» **WORK TASK**:
Only one stretch of the data below is wanted: the lines from the one with "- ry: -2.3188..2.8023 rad" through the one with "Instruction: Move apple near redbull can", repeated exactly.

» **Items from a data source**:
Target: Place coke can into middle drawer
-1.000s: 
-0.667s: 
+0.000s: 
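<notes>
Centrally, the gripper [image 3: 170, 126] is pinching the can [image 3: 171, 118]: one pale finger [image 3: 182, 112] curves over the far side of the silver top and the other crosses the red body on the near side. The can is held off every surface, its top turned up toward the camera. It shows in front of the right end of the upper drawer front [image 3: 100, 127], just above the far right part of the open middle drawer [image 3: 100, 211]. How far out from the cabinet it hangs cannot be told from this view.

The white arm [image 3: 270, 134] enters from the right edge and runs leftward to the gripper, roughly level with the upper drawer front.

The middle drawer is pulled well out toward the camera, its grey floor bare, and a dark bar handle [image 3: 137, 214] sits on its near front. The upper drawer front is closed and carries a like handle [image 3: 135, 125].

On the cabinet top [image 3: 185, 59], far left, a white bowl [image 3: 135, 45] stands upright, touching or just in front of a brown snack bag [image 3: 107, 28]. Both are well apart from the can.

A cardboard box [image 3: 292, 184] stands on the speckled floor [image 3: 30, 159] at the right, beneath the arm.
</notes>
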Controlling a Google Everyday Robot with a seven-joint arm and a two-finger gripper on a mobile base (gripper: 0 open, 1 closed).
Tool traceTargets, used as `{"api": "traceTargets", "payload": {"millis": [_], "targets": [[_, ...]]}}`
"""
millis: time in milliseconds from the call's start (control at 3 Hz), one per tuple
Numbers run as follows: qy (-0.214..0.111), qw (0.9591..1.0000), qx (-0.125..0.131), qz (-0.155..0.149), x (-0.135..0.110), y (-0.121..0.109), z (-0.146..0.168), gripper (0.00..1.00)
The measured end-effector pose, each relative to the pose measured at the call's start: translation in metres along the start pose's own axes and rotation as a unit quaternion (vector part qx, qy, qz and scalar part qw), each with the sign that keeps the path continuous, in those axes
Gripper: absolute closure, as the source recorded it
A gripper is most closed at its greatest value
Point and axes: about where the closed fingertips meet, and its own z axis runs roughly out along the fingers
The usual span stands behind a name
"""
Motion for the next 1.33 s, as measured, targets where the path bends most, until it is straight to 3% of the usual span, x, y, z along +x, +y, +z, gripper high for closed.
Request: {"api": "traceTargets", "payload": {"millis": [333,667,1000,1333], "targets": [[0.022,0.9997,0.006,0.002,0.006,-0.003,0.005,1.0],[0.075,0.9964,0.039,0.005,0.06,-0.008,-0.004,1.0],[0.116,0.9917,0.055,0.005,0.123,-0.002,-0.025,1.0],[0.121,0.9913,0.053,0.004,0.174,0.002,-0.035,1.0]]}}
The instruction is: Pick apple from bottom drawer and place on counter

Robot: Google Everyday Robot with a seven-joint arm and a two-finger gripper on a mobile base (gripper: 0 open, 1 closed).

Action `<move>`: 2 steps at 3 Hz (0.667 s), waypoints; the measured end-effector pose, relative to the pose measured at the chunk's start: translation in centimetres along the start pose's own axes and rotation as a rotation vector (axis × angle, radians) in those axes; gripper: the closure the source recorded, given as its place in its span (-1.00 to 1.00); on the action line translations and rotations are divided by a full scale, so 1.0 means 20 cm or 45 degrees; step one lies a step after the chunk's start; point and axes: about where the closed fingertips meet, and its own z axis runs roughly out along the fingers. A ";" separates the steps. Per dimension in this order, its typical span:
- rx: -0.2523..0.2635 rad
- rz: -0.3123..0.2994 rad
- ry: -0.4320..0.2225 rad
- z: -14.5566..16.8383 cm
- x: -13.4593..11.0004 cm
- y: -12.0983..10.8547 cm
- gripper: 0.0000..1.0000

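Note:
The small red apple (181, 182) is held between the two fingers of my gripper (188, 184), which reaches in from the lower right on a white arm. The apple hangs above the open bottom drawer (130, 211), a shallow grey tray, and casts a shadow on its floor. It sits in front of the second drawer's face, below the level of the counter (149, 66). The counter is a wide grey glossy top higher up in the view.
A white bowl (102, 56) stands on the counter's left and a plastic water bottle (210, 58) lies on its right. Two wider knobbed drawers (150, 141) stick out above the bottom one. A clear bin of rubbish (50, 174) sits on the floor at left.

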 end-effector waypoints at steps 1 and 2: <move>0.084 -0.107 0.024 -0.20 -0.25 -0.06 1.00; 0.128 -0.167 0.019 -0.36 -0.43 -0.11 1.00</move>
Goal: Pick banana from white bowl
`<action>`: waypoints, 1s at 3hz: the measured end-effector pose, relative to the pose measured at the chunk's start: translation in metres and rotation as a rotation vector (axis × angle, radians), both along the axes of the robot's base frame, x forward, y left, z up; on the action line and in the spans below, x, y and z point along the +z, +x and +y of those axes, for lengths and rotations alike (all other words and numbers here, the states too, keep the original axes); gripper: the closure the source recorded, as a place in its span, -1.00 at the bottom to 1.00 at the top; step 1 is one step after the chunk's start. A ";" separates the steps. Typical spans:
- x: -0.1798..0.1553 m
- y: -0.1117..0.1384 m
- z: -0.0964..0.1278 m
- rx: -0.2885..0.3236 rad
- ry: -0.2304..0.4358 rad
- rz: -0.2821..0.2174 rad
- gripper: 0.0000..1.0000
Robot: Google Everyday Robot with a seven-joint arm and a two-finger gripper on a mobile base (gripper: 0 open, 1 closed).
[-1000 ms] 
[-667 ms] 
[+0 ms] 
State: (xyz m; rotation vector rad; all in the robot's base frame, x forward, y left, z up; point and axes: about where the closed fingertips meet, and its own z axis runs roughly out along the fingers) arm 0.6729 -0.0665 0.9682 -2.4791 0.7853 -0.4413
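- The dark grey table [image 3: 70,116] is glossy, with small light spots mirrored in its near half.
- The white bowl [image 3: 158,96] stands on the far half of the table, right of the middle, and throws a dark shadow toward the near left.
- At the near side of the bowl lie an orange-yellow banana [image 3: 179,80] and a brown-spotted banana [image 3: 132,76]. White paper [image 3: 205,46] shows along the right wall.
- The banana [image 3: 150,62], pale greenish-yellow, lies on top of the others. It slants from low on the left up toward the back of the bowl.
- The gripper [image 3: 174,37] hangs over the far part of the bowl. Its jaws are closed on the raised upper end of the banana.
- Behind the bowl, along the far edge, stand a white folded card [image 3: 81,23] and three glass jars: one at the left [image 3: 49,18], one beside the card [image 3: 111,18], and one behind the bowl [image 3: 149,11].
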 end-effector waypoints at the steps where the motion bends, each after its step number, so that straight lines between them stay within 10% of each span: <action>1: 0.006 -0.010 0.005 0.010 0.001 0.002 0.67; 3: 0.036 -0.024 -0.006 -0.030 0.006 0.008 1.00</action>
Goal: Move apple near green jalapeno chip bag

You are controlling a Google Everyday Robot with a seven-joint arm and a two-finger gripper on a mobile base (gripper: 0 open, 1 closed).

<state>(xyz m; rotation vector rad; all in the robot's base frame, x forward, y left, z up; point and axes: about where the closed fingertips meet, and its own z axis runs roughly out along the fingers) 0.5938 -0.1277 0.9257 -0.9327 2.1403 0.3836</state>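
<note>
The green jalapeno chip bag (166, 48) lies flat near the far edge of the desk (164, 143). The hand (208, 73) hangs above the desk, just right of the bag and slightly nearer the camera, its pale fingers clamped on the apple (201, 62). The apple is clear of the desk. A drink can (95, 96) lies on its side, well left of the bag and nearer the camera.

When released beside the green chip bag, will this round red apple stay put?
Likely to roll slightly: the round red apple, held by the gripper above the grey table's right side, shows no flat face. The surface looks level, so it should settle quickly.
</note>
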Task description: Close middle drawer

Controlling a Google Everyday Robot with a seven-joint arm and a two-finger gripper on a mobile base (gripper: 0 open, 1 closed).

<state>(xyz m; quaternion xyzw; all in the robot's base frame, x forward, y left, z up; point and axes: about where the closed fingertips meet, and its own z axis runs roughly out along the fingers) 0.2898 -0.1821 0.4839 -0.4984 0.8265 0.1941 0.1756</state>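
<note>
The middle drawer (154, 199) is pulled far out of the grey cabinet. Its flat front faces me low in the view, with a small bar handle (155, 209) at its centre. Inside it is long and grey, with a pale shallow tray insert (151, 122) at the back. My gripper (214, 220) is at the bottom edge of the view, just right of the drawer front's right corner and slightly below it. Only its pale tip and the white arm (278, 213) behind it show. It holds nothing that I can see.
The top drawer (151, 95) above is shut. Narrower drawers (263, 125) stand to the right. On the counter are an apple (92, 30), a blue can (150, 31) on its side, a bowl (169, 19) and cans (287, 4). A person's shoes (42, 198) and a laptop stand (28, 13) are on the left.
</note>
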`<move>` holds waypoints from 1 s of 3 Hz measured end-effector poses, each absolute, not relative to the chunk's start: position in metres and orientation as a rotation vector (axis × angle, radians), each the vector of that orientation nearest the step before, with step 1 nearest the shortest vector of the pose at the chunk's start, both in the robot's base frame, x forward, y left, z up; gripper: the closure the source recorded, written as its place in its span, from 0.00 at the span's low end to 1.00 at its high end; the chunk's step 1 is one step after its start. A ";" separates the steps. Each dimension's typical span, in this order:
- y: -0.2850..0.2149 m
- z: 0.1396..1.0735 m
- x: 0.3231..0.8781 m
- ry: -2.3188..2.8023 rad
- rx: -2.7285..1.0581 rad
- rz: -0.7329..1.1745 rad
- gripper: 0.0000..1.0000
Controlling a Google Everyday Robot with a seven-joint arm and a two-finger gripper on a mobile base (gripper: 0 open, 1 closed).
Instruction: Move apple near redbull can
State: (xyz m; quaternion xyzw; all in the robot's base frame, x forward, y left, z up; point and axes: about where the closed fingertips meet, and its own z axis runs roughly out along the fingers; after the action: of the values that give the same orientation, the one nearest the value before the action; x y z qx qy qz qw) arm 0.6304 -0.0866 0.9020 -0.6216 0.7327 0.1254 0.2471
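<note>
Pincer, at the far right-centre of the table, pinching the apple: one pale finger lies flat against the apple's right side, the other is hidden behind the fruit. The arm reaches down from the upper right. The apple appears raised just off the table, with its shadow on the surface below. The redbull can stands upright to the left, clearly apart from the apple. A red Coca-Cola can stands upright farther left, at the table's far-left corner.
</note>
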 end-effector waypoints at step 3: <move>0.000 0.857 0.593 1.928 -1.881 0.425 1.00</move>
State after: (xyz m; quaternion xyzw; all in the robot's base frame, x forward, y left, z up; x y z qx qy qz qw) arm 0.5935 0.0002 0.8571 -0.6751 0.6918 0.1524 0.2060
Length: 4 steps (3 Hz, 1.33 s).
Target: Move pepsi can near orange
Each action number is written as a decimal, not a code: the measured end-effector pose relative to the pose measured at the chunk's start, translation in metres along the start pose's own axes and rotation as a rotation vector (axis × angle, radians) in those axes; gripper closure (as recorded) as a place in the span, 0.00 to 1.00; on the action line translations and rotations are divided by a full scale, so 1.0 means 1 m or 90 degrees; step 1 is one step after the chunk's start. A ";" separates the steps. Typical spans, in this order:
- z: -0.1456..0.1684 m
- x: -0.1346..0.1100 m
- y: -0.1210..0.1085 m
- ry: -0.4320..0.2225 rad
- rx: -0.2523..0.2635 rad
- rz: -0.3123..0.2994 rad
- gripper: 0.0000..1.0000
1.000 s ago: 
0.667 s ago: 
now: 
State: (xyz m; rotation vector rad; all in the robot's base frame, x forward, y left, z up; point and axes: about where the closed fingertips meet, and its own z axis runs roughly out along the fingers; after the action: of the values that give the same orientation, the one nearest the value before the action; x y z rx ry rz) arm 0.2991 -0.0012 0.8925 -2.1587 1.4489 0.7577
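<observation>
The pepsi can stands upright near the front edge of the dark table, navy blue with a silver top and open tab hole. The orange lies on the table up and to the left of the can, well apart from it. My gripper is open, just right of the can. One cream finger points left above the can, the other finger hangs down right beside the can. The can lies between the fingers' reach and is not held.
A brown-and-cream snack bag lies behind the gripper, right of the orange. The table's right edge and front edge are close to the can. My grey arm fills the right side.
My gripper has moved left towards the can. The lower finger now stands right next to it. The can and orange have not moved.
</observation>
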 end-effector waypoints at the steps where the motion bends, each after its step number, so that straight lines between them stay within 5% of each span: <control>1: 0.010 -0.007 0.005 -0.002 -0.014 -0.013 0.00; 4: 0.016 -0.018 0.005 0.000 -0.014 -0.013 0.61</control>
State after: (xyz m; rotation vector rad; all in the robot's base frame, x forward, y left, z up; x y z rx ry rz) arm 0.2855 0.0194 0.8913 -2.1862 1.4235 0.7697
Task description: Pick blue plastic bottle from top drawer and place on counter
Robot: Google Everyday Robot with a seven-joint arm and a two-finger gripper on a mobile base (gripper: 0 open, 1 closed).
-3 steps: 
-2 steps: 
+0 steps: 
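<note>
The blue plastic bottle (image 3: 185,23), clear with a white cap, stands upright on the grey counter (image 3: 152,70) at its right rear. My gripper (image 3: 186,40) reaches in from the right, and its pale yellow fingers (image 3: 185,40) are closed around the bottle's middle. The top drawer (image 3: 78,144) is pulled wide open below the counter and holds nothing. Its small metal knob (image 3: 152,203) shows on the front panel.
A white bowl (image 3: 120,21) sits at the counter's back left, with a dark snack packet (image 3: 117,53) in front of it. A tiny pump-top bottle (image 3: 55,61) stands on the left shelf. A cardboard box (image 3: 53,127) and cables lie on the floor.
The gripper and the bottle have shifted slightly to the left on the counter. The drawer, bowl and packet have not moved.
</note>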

» **TASK RESULT**:
- ry: -2.3188..2.8023 rad
- rx: -2.7285..1.0581 rad
- rz: -0.7329..1.1745 rad
- gripper: 0.0000..1.0000
Controlling a Google Everyday Robot with a seven-joint arm and a two-finger gripper on a mobile base (gripper: 0 open, 1 closed).
Instruction: Move apple near redbull can

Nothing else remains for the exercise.